Si Ibu tiba-tiba menangis dan memelukku erat. Rasa-rasanya ada hal yang ingin beliau sampaikan kepadaku. Rasa-rasanya aku begitu dekat dengan beliau. Rasa-rasanya aku sungguh tidak punya malu untuk tetap bersama beliau. Dan rasa-rasanya beliau seperti Ibu kandungku. Aku dibesarkan di keluarga yang cukup berada. Ayahku adalah seorang tentara yang memang tugasnya saat itu selalu berpindah-pindah, sedangkan Ibuku? Aku tidak tahu dengan keberadaannya. Ayah tidak pernah bercerita tentang Ibu kandungku. Memberikanku fotonya saja Ayah tidak pernah, seperti Ayah menutupi keberadaan Ibuku. Tapi Ayah pernah berkata, “Ibumu adalah orang yang baik Nak. Yang jelas jika nanti suatu saat kamu berjumpa dengan Ibumu, jangan pernah sekalipun kamumembencinya. Karna dia berjuang hidup demi kamu.” Begitulah kiranya pesan Ayah.  

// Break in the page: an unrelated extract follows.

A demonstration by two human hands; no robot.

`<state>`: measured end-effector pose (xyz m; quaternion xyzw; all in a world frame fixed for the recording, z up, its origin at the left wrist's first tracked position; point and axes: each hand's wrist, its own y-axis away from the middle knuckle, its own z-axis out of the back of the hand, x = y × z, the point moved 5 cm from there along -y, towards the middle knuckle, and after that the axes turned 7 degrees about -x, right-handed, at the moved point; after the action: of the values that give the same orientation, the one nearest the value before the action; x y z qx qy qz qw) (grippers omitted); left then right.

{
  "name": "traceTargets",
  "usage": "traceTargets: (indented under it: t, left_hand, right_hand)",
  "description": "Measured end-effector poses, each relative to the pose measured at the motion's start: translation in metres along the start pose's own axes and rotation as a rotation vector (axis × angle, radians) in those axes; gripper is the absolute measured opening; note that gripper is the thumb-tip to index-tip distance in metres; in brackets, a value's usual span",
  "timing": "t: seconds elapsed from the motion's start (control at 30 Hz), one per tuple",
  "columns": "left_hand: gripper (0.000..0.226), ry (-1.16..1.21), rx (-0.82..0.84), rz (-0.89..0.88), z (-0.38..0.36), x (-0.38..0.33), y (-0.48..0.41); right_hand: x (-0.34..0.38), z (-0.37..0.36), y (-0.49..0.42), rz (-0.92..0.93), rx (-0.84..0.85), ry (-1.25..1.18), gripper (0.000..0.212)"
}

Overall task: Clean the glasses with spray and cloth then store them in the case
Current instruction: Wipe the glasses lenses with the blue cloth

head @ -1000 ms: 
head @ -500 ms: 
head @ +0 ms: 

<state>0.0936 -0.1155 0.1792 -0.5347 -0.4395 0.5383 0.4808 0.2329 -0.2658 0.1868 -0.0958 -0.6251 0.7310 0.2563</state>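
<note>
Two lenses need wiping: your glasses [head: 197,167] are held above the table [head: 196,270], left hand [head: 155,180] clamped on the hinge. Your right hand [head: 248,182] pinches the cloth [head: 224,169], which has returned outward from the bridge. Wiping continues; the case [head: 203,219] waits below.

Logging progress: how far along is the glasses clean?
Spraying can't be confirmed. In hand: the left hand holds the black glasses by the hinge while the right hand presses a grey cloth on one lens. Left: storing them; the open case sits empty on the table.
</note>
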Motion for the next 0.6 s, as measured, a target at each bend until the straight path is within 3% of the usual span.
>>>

Jadi, tidak ada salahnya jika aku merasa bahwa Ibu yang sejak tadi memelukku adalah Ibu kandungku. 
“Sini Nak, sini. Duduk di sini. Sebentar ya.” Si Ibu, menyuruhku masuk dan duduk di bangku yang kursinya, seharusnya sudah tidak digunakan. 
"Pak. Pak... ada Mba Darla.” Teriaknya dari dalam. 

Si Ibu, keluar dengan menggandeng tangan seorang laki-laki sebaya Ayahku keluar. Dia seperti tertegun dan terkejut melihatku berada di hadapannya. Aku merasakan ada hal yang aneh terhadapnya. Ada rasa rindu yang begitu mendalam dari diriku. Seperti rasanya aku ingin memeluk laki-laki sebaya Ayah ini. 

“Ya Allah. Mba Darlaaaa...” Panggilnya yang tiba-tiba beliau meneteskan air matanya untukku. Beliau berlari dan memelukku. 
Si Bapak, menangis tersedu-sedu sambil memelukku hingga akhirnya pun aku tak dapat menahan air mata yang sedari tadi aku bendung. Aku bingung, kenapa mereka sampai sehisteris seperti ini bertemu denganku. Ada apa sebenarnya? Apa yang sebenarnya terjadi? Hati ini, otak ini, bertanya-tanya dan aku pun merasa kalang kabut dengan semua ini. Aku tidak mengerti. Ada yang disembunyikan oleh Ayah untukku.